Hey everyone I m running into some trouble running a prefect Prefect Community #ask-community

Hey everyone. I'm running into some trouble runnin...

Milton Tavares Neto

04/30/2021, 3:14 PM

Hey everyone. I'm running into some trouble running a prefect flow. It's a very simple one (converting json files to parquet). The problem is that when I try to run the flow (flow.run(...)) the flow doesn't work. I get to seet the "Saving status ..." log but the df.to_parquet never starts processing (looking at the dask dashboard). And it finally finishes with exception below. But when I run the task directly (to_parquet.run(...)) setting up the local dask cluster by myself it works perfectly. It's probably a rookie mistake but do you have any ideas what I'm doing wrong here? I'm using prefect 0.14.7 and dask 2014.4.1

Jenny

04/30/2021, 3:17 PM

Hi @Milton Tavares Neto - is there a reason the flow is inside the convert_to_parquet_flow() function?

Jenny

04/30/2021, 3:18 PM

Also, would you mind moving the code-block into the thread of this message? It makes it easier for us to scroll through if initial messages are kept short.

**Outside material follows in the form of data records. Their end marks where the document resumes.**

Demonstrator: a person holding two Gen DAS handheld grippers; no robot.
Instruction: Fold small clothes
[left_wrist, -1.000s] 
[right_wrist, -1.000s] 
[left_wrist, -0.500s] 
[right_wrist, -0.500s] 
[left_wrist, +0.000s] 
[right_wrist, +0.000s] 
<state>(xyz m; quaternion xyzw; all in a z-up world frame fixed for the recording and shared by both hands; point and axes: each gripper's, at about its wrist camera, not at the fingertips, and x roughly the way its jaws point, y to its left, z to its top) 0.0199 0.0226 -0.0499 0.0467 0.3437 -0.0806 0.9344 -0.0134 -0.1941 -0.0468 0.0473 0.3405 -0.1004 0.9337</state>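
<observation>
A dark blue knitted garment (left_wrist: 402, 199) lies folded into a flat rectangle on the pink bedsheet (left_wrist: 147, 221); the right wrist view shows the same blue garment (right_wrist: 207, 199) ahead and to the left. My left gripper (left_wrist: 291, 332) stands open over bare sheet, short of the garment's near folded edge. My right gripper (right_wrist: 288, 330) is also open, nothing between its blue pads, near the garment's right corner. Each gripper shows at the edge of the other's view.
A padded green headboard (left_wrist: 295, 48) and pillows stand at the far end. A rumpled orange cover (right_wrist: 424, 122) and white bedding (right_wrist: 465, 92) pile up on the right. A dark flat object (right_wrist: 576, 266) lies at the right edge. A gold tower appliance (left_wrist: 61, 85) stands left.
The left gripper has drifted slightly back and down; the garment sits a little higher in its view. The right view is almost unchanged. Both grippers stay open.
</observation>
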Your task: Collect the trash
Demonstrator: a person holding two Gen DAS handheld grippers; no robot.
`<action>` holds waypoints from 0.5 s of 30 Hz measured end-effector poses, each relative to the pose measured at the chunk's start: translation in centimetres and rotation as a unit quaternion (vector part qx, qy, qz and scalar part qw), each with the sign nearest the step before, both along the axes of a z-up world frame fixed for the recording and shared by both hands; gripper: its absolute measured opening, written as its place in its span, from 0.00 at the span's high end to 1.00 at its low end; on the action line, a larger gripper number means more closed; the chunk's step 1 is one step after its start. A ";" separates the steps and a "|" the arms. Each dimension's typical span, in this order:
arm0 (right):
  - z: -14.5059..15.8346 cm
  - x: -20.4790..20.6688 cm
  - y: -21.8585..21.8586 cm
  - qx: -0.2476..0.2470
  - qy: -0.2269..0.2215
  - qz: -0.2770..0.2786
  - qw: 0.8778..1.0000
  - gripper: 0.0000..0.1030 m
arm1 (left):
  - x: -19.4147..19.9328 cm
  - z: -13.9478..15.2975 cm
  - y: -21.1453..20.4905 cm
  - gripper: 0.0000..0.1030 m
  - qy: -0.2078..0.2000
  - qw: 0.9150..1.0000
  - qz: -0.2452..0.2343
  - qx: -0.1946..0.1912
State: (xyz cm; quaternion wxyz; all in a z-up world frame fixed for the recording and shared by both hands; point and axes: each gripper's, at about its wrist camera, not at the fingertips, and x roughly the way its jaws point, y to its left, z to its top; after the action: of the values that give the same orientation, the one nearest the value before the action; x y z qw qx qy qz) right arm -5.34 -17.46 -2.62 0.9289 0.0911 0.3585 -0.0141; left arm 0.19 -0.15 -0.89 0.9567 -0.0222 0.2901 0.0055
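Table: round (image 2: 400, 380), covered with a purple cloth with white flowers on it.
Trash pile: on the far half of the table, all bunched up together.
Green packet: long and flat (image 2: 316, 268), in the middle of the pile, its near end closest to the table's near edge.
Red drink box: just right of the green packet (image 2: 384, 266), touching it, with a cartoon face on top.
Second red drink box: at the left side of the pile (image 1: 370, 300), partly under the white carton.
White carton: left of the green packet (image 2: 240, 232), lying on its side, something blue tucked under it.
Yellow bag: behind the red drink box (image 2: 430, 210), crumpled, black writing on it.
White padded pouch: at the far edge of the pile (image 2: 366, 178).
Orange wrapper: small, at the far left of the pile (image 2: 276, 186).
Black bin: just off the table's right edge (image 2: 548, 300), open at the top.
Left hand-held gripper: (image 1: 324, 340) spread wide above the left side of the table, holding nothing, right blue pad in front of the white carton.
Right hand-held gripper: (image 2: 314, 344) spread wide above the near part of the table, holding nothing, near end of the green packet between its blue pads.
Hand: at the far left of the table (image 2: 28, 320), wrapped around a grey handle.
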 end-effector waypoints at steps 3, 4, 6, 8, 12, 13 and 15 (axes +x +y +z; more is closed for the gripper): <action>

Thanks!

✅ 1

Milton Tavares Neto

04/30/2021, 3:18 PM

no particular reason actually. Is this causing the issue?

Kevin Kho

04/30/2021, 3:18 PM

Hey @Milton Tavares Neto, just a friendly reminder to have code blocks in threads next time. Something is a bit off here since you named the

Flow

as the

convert_flow

variable in the

with

statement.

flow.executor

should probably be

convert_flow.executor

and you should

return conver_flow

probably.

Milton Tavares Neto

04/30/2021, 3:18 PM

Copy code

SCHEMA = {...}
@task(timeout=10800)
def to_parquet(dumps_path, status_table, blocksize="128MB"):
    json_files_path = os.path.join(dumps_path, 'dump', status_table, '*')
    bag = db.read_text(json_files_path, blocksize=blocksize).map(convert_to_json)
    df = bag.to_dataframe(meta=SCHEMA)
    parquet_path = os.path.join(dumps_path, 'prefect_parquet', status_table)
    <http://logger.info|logger.info>(f"Saving status table as parquet @ {parquet_path}")
    df.to_parquet(parquet_path, compression='snappy', schema='infer', engine='pyarrow-dataset')
def convert_to_parquet_flow():
    with Flow('ConvertToParquet') as convert_flow:
        dumps_path = Parameter('dumps_path', default="<s3://kdt-staging-dynamodbexport-test>")
        status_table = Parameter('status_table', default='STATUS_TABLE')
        blocksize = Parameter('blocksize', default="256MB")
        to_parquet(dumps_path, status_table, blocksize)
    convert_flow.executor = DaskExecutor()
    convert_flow.run_config = UniversalRun()
    return convert_flow

Kevin Kho

04/30/2021, 3:19 PM

~~What Jenny is saying may not be causing the issue, but in practice most of our users just use the Flow outside of a function.~~

Kevin Kho

04/30/2021, 3:19 PM

Thanks for cleaning that up!

upvote 1

Milton Tavares Neto

04/30/2021, 3:20 PM

sure. This difference in name of the variable is not the problem. They are the same in our code. I'll fix it up 🙂 good catch

Milton Tavares Neto

04/30/2021, 3:21 PM

I'll try to move it outside of the function

Kevin Kho

04/30/2021, 3:26 PM

Yeah outside the function might help here. I think the issue is that the

with Flow

is a deferred execution that happens in runtime.

task

is also deferred, but the function is not so we may be running into problems.

Milton Tavares Neto

04/30/2021, 3:31 PM

I'm still getting the same behavior unfortunately. The flow ends with the error below:

Copy code

Unexpected error: KilledWorker('to_parquet-f5821bf3359e41ac931067976aea0a97', <Worker '<tcp://172.32.0.48:43493>', name: 0, memory: 0, processing: 1>)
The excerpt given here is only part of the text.